YOUR ASSIGNMENT:
The lines from the start of the data through the line containing "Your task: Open" are to be reproduced exactly, both ends included.

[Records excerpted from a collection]
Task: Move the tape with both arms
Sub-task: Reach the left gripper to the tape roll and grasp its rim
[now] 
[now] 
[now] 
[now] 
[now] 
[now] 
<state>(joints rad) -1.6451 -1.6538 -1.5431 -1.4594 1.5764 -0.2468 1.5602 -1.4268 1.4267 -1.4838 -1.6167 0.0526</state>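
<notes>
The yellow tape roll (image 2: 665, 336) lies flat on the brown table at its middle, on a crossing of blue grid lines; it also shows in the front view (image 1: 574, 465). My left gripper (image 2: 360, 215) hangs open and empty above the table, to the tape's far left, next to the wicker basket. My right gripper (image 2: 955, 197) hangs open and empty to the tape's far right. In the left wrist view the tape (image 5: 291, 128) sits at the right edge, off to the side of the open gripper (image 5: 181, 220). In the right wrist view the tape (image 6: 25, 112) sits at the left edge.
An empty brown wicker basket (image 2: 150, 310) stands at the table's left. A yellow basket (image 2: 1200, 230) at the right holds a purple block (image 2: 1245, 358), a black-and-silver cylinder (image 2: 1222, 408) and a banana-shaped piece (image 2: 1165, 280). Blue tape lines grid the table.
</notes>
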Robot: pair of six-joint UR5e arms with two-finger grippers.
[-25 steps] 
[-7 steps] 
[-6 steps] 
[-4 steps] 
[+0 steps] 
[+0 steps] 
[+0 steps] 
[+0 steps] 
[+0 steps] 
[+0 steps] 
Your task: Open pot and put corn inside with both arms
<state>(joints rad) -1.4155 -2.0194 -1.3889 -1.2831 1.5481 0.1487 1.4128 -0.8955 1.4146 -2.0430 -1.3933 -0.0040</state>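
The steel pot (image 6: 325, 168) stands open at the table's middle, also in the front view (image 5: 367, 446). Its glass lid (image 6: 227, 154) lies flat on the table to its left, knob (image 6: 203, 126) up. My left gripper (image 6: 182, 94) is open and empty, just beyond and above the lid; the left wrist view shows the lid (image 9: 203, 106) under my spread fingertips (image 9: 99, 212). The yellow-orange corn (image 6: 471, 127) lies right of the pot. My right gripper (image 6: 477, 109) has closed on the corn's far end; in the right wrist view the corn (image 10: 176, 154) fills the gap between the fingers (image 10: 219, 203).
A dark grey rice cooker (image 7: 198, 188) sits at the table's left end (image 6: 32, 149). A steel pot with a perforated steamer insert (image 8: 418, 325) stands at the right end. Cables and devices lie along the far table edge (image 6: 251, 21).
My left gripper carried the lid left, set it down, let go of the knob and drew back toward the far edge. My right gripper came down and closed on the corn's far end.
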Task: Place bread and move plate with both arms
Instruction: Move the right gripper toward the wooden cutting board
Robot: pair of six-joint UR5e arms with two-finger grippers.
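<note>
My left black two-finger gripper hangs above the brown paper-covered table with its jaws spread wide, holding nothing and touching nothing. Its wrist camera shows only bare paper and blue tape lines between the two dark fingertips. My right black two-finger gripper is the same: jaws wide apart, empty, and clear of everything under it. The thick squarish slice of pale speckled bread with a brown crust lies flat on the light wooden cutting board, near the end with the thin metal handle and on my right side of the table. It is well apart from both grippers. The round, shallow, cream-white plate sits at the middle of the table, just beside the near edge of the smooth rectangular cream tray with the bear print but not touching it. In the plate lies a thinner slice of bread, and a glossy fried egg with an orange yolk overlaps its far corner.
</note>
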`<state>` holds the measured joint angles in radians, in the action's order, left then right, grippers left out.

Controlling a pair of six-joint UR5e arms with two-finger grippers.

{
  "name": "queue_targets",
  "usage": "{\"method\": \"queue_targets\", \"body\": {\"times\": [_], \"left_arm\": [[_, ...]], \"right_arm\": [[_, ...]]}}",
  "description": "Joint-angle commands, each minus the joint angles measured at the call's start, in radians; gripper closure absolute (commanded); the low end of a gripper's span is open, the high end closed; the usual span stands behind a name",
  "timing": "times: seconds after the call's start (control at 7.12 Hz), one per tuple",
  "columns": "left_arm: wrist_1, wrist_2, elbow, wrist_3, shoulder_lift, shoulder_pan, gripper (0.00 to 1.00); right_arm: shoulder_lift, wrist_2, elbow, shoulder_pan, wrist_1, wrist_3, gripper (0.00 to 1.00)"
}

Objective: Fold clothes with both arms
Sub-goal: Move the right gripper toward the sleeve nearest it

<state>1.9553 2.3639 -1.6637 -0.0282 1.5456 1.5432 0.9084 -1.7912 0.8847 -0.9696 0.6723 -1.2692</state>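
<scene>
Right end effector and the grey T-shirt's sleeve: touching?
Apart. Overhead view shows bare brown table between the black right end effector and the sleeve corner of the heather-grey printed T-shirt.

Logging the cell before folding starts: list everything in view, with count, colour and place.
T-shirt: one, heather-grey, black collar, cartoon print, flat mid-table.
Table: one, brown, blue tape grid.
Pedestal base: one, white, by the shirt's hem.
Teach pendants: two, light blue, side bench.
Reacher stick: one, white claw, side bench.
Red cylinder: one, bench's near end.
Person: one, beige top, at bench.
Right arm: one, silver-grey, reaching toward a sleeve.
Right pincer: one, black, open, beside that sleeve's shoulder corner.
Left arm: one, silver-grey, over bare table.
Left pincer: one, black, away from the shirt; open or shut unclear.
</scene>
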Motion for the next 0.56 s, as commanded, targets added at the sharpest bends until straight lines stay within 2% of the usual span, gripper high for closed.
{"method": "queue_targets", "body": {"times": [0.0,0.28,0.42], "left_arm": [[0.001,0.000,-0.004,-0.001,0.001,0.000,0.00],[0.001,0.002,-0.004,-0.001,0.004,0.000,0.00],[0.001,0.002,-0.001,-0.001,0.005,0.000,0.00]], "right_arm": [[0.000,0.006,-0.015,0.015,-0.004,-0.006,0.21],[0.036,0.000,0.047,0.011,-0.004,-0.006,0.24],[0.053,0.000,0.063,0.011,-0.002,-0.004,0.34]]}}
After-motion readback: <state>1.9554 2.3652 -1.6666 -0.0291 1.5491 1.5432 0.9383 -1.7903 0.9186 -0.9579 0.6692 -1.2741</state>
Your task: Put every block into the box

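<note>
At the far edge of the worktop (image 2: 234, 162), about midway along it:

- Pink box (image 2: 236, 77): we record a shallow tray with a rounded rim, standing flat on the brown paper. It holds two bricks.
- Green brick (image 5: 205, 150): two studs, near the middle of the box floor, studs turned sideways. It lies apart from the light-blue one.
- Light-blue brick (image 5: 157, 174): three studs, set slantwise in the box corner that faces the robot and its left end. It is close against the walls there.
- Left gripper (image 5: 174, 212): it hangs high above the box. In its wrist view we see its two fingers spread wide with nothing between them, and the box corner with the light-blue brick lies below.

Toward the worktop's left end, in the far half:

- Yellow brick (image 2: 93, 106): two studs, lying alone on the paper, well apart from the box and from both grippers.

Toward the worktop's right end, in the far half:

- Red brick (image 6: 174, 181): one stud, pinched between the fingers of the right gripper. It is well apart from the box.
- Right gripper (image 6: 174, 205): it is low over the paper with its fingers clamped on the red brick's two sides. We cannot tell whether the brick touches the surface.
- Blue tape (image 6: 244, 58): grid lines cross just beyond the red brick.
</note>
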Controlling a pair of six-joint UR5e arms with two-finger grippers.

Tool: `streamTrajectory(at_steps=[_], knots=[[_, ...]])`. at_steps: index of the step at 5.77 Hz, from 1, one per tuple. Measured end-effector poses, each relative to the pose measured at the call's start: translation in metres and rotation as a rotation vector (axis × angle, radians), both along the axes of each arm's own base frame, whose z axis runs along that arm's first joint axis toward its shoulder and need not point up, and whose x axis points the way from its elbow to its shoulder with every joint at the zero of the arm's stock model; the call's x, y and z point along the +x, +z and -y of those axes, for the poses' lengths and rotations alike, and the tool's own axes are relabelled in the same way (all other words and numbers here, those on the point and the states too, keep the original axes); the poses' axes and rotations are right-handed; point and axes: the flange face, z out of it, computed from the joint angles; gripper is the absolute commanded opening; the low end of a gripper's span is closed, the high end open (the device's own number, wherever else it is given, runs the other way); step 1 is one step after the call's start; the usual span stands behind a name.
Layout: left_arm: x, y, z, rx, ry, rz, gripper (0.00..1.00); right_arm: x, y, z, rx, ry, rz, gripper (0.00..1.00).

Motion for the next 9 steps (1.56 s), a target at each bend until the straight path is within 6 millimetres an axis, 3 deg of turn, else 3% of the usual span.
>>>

ANSWER:
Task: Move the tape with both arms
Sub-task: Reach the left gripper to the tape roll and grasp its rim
[now] 
[now] 
[now] 
[now] 
[now] 
[now] 
<state>(joints rad) -1.6451 -1.6538 -1.5431 -1.4594 1.5764 -0.2468 1.5602 -1.4268 1.4267 -1.4838 -1.6167 0.0526</state>
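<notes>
The yellow tape roll (image 2: 665, 336) lies flat on the brown table at its middle, on a crossing of blue grid lines; it also shows in the front view (image 1: 574, 465). My left gripper (image 2: 360, 215) hangs open and empty above the table, to the tape's far left, next to the wicker basket. My right gripper (image 2: 955, 197) hangs open and empty to the tape's far right. In the left wrist view the tape (image 5: 291, 128) sits at the right edge, off to the side of the open gripper (image 5: 181, 220). In the right wrist view the tape (image 6: 25, 112) sits at the left edge.
An empty brown wicker basket (image 2: 150, 310) stands at the table's left. A yellow basket (image 2: 1200, 230) at the right holds a purple block (image 2: 1245, 358), a black-and-silver cylinder (image 2: 1222, 408) and a banana-shaped piece (image 2: 1165, 280). Blue tape lines grid the table.
</notes>
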Robot: pair of six-joint UR5e arms with two-finger grippers.
[-25 steps] 
[-7 steps] 
[-6 steps] 
[-4 steps] 
[+0 steps] 
[+0 steps] 
[+0 steps] 
[+0 steps] 
[+0 steps] 
[+0 steps] 
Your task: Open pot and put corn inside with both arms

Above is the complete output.